**GOAL OF THE EXERCISE**. Filter the data for lines with the word "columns", then copy every line so identified.

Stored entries
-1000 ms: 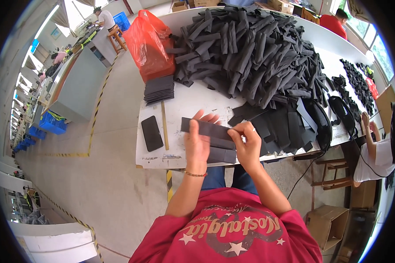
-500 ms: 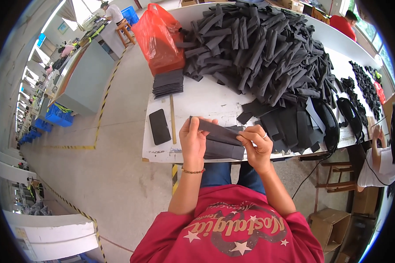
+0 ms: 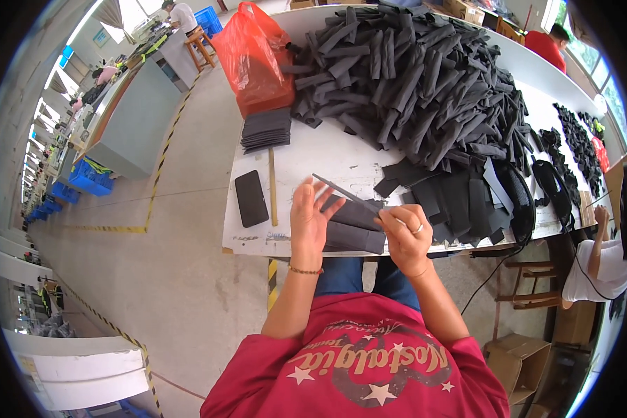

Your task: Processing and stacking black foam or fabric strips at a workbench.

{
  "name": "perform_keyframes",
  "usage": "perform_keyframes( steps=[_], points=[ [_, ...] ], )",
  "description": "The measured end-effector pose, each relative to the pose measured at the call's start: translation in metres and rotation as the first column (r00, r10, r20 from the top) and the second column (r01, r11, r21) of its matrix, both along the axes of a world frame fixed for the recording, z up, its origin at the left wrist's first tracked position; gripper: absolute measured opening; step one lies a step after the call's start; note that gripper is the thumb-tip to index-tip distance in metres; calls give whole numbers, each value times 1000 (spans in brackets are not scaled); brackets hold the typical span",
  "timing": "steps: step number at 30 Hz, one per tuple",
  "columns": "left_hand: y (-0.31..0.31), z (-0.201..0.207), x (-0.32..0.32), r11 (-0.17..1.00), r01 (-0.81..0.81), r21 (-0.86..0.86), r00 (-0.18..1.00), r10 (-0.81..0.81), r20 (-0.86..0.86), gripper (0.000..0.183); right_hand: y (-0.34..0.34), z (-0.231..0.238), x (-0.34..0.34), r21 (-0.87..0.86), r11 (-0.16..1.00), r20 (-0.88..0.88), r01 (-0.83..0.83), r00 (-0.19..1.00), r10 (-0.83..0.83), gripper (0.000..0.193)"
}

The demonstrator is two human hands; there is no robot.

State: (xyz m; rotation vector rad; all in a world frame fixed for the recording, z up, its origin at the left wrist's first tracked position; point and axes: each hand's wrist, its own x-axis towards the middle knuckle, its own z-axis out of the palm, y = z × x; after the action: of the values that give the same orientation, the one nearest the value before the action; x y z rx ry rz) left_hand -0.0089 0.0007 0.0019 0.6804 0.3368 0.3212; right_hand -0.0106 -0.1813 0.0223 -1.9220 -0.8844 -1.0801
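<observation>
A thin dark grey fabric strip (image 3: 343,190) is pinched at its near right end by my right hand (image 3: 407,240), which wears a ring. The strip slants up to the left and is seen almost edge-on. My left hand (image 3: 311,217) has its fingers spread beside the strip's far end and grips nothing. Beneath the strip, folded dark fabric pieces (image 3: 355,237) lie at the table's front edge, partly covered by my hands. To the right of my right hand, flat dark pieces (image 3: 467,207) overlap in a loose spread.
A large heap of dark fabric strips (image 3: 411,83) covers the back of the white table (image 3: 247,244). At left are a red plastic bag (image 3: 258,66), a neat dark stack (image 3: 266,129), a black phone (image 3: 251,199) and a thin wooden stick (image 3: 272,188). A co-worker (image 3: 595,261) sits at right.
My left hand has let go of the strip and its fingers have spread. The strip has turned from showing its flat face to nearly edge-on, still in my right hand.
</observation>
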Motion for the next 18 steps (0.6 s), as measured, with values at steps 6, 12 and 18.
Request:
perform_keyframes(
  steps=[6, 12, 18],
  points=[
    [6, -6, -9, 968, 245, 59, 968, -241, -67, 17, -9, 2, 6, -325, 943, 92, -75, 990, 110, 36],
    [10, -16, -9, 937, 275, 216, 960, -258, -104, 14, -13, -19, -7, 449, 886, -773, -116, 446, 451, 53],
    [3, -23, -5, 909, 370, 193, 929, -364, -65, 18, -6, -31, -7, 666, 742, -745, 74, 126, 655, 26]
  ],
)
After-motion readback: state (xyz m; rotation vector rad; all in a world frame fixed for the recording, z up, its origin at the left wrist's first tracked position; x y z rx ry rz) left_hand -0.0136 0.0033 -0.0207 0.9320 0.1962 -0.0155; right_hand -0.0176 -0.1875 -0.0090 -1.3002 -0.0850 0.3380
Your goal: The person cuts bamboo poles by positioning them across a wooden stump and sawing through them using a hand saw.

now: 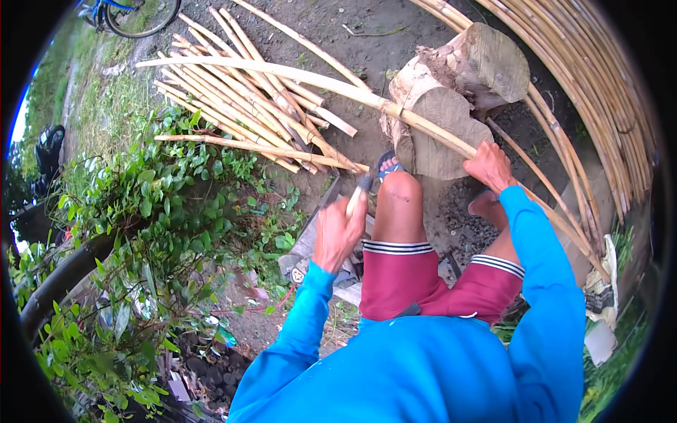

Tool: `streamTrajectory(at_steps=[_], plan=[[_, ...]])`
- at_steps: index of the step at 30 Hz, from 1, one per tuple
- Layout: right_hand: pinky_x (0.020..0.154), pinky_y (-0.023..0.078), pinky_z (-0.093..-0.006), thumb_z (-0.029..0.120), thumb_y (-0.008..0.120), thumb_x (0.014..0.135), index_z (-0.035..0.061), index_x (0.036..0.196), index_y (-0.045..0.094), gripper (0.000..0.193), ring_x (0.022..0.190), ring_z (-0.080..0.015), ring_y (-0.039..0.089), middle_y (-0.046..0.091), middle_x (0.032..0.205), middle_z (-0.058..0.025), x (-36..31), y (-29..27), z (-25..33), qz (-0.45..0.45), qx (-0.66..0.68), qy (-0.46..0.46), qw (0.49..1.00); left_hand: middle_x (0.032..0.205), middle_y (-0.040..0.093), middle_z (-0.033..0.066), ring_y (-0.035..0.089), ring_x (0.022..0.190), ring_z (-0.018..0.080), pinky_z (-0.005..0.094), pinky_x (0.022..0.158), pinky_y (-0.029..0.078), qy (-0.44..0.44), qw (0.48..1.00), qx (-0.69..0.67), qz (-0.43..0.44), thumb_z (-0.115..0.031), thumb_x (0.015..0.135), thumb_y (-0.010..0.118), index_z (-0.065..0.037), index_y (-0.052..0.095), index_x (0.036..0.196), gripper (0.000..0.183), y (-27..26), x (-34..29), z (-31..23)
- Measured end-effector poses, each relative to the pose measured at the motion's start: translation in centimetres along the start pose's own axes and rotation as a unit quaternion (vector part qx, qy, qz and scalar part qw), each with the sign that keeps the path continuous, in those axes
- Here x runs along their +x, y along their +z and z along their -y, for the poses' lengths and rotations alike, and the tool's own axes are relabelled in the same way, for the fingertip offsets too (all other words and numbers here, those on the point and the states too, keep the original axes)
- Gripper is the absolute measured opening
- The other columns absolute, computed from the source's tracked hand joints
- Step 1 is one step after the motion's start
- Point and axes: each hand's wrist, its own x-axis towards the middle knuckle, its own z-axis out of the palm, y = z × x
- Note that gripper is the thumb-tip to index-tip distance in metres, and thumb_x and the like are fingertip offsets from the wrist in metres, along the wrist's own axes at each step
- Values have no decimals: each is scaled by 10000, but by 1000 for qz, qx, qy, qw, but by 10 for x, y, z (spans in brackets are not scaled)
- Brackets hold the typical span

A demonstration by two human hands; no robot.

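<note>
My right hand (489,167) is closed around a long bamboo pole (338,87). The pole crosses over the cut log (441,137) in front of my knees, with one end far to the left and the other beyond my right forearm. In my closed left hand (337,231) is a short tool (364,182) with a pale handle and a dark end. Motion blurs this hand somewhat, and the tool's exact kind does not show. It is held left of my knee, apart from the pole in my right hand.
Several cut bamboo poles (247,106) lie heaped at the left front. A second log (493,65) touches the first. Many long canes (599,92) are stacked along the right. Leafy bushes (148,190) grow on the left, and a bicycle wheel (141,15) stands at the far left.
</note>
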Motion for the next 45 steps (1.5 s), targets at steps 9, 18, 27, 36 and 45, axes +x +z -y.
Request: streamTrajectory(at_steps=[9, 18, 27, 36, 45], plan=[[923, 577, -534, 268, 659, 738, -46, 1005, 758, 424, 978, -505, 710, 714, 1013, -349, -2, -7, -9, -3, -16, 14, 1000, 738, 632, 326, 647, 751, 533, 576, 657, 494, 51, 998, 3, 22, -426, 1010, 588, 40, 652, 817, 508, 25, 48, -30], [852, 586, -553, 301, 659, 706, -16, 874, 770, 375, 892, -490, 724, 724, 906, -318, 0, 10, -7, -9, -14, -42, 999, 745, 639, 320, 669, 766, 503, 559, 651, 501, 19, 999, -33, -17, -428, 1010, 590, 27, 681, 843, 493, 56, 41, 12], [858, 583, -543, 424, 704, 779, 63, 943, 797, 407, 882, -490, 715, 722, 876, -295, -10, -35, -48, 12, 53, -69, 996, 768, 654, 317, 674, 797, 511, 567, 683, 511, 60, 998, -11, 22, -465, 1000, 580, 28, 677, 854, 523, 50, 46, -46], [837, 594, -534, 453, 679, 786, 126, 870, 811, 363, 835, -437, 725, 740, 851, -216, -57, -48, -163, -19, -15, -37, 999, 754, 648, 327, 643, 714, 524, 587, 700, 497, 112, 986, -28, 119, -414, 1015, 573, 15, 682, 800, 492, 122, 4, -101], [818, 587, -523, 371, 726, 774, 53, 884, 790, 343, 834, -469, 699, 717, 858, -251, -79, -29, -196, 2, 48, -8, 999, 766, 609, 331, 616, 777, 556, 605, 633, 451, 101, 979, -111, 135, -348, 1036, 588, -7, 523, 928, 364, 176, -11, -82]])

**TASK RESULT**.
  "columns": "left_hand: y (-0.31..0.31), z (-0.201..0.207), x (-0.32..0.32), r11 (-0.17..1.00), r01 (-0.81..0.81), r21 (-0.86..0.86), r00 (-0.18..1.00), r10 (-0.81..0.81), r20 (-0.86..0.86), gripper (0.000..0.183); right_hand: y (-0.34..0.34), z (-0.231..0.238), x (-0.34..0.34), r21 (-0.87..0.86), r11 (-0.16..1.00), r20 (-0.88..0.88), r01 (-0.83..0.83), r00 (-0.19..1.00), r10 (-0.83..0.83), gripper (0.000..0.193)"
- The other columns absolute, computed from the source's tracked hand joints

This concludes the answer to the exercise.